This article originally appeared in the March issue of Research Matters magazine, published quarterly by the Social Research Association (SRA). Back issues are made available to non-members three months after publication.
The social sciences have seen increasing interest in the use of social media data in research. Researchers may, for example, be attracted by large sample sizes; the ability to reach rarer populations; the quantity and richness of data; or the speed and accessibility of data that some platforms may offer. However, as with any research methodology, the use of social media data has its challenges. For example, social media data are not created for research purposes: people may not produce content on the topic a researcher is interested in, or key analysis variables may be missing. There are also concerns about the representativeness of social media data: are social media users representative of a wider population? Are the data biased towards the most vocal? And how do you ensure a sample only includes the target population (for example adults in the UK and not Russian ‘bots’)?
Along with researchers from Cardiff University and the University of Essex, I have been looking at the feasibility of linking survey and social media (specifically Twitter) data to enhance both data sources and address some of these challenges. As with other forms of data linkage, survey data can benefit from additional data covering areas not included in the original questionnaire, perhaps because of their complexity, because they were not initially a topic of interest, or due to space limitations. At the same time, social media data can benefit from the structure and direction of survey data. For example, if we are confident in the quality of our survey sample, we can be confident that our social media data are also from our target population.
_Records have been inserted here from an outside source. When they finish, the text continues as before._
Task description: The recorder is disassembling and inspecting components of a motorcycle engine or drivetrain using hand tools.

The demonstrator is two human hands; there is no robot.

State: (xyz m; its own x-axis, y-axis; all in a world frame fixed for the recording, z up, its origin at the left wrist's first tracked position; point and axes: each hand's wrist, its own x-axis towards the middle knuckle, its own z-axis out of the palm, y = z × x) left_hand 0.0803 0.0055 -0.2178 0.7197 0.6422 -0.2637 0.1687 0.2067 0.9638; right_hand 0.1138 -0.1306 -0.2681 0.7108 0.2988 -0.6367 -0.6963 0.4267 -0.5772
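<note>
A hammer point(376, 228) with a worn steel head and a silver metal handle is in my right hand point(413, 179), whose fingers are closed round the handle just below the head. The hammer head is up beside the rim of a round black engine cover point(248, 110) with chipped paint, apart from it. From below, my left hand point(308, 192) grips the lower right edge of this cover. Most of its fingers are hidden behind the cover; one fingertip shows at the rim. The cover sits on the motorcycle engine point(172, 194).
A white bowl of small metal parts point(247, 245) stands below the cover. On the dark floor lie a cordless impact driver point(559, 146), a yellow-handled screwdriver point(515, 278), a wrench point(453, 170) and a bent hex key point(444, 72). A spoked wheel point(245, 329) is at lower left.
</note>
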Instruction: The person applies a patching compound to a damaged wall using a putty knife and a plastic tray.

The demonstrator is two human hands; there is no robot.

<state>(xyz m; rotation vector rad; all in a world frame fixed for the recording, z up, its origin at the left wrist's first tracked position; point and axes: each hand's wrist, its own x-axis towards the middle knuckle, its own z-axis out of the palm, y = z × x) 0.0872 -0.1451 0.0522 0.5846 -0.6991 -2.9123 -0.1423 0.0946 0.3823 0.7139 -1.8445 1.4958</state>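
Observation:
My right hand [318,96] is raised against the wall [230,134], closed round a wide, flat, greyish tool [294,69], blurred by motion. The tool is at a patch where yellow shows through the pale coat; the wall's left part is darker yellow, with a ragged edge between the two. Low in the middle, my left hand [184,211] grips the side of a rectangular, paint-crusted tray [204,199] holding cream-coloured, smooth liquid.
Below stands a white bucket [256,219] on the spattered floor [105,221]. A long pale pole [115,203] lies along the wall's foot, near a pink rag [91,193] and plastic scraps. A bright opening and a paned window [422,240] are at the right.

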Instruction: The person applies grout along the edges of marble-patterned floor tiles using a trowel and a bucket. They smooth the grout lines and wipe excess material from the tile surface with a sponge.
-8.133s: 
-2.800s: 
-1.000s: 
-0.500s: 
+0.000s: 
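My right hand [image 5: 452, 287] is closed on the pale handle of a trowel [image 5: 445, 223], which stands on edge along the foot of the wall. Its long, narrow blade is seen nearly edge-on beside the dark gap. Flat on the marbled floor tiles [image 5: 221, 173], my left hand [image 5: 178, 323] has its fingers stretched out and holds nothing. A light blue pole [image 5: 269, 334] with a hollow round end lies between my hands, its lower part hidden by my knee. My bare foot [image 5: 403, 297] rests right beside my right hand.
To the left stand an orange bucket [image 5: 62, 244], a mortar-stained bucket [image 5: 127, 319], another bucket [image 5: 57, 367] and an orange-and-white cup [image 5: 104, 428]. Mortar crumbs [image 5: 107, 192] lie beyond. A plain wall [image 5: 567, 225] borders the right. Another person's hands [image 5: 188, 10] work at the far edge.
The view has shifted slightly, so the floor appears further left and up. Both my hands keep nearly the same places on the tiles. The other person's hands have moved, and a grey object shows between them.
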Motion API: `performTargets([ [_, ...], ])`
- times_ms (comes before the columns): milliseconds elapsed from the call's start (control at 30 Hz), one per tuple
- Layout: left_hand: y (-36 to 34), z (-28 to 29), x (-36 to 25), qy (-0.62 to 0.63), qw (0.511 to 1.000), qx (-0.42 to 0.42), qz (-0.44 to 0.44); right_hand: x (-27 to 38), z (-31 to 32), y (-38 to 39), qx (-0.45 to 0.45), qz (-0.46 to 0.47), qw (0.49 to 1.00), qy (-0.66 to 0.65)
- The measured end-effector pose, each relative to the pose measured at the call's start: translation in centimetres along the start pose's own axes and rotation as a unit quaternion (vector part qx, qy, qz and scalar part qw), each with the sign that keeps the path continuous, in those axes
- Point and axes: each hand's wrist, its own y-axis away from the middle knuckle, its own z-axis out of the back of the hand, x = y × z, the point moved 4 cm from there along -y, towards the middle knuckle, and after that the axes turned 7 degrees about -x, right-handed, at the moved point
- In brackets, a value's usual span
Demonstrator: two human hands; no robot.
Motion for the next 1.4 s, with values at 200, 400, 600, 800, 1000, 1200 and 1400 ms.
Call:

We can also begin to analyse how the social media data vary between different groups of interest – such as different age or income groups – assuming that information is collected in the survey. The linked data also provide the opportunity to improve existing approaches – social media researchers can use a linked dataset to help validate classification algorithms against ‘ground truth’ survey data, while longitudinal survey researchers can use the data for inter-wave measurement or non-response adjustments.
Feasibility and practicalities
So far, we have collected consent to link data for two different nationally representative surveys: Wave 10 of the UK Household Longitudinal Study Innovation Panel (UKHLS IP) and the July 2017 wave of the NatCen Panel, which respectively use sequential mixed-mode web/face-to-face and web/telephone fieldwork designs. In both cases, all participants with a Twitter account were provided information in the survey about the data we would like to collect and why, and what we planned to do with it; they were also asked if they would give their consent to collect their Twitter data and link it to their survey data and their Twitter handle. With informed consent and their Twitter handle, participants publicly available Twitter data can then be linked to their survey data.
Collecting informed consent is a key methodological challenge. Striking a balance between providing enough information so that consent is ‘informed’ while not overwhelming participants is a challenge for all studies requiring consent for data linkage. We have found that consent rates have been relatively low (compared to, for example, government administrative records). Only 27% of Twitter users on the NatCen Panel and 31% on the UKHLS IP agreed to their data being collected and linked. This can limit statistical power and risks introducing non-response bias into the sample, although our initial analysis suggests that few sociodemographic characteristics consistently impacted consent outcomes. However, other studies have achieved consent rates as high as 90%, suggesting that this can be addressed.
Another practical issue is how to analyse the data securely. In their raw form, Twitter data (and any survey data they are linked to) are identifiable even when pseudonymised; Tweet text can be searched online to identify an individual, but its anonymisation would undermine its utility. Instead, we recommend focusing on the systematic processing of the data, using data reduction, controlled access, and data deletion to ensure its security.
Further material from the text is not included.